This year’s CSAS Data Challenges is about mixed double curling. In all forms of curling, teams take turns sliding stones on a sheet of ice towards a target in multiple rounds, known as “ends.” Whenever a play shoots (i.e., slides the stone), their teammates follow the stone and sweep a path along the ice with brooms to direct its motion. Teams score by having more stones closer to the center of a target than the their opponent. A considerable amount of strategy goes into shot selection: players can try to move a stone into a potential scoring position (draws); block their opponent from reaching scoring position (guards); or push already-thrown stones out of the target area (take-outs).

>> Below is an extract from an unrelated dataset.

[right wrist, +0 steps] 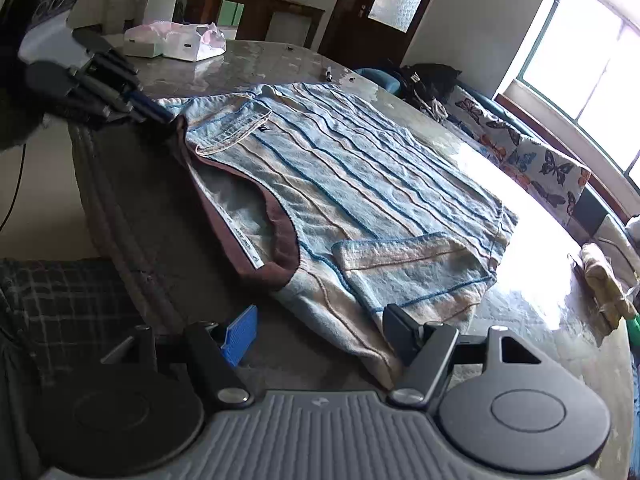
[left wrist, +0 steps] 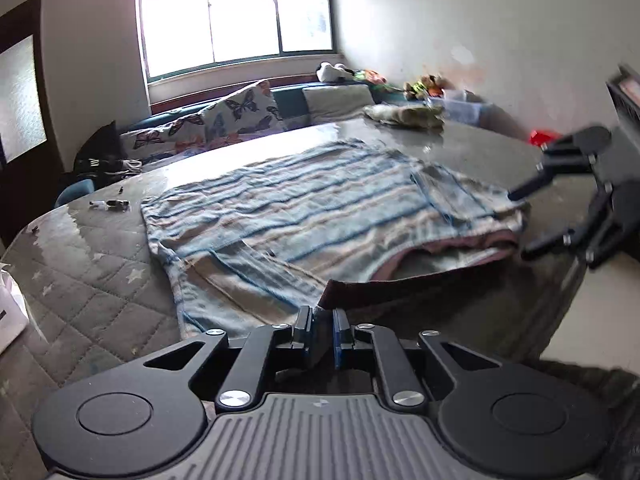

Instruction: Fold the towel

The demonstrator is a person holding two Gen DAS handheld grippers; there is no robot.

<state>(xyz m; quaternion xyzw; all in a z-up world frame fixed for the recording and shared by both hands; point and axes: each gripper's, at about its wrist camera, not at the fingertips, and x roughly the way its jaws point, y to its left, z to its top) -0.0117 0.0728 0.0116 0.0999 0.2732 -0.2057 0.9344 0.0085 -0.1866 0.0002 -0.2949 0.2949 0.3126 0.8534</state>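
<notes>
A blue-and-beige striped towel (left wrist: 320, 196) with a brown border lies folded over on the round table (left wrist: 96, 276), two of its corners turned back. My left gripper (left wrist: 322, 320) is shut on the towel's near brown-edged corner. In the right wrist view that left gripper (right wrist: 166, 116) pinches the far left corner at the table's edge. My right gripper (right wrist: 320, 336) stands open at the towel (right wrist: 360, 168), whose near corner lies between the fingers, close to the right one. The left wrist view shows the right gripper (left wrist: 522, 220) open at the towel's right end.
The table (right wrist: 160, 220) has a grey quilted cover under a glossy top. A plastic bag with white boxes (right wrist: 176, 42) sits at one edge, a folded cloth (left wrist: 404, 114) at another, a pen (left wrist: 110, 204) near the towel. A sofa with butterfly cushions (left wrist: 236, 114) stands behind.
</notes>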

See here for a primer on the sport.

Mixed doubles curling differs from the most common form of curling in a few important ways. First, teams consist of just two people, unlike the four-person teams in traditional curling. More substantively, at the beginning of each end in mixed doubles, two stones (one from each team) are placed in pre-determined positions along the ice: one stone will be placed within the target area and one will be placed as a guard in front of the target. In this way, one team starts with an advantage in each round.

Teams have the option to exercise a “power play” once per game during which the pre-placed stones are removed. The goal of the CSAS Data Challenge is to determine optimal strategy for the power play using data from several international competitions.

Data

The data is available for download directly from the Data Challenge GitHub. It is also available for this shared Box folder. The data is organized across multiple CSV files, which are detailed on the Data Challenge website. In addition to information about the competition and players, the data information about * The type/purpose of shot (Task) * The direction in which the stone was turned on release (Handle) * The horizontal and vertical coordinates of each stone3. * An assessment of shot quality (Points). Note this is not the number of points scored by the shot.

The data are pulled from Game Books like this one, which include images showing the locations of all stones after each shot.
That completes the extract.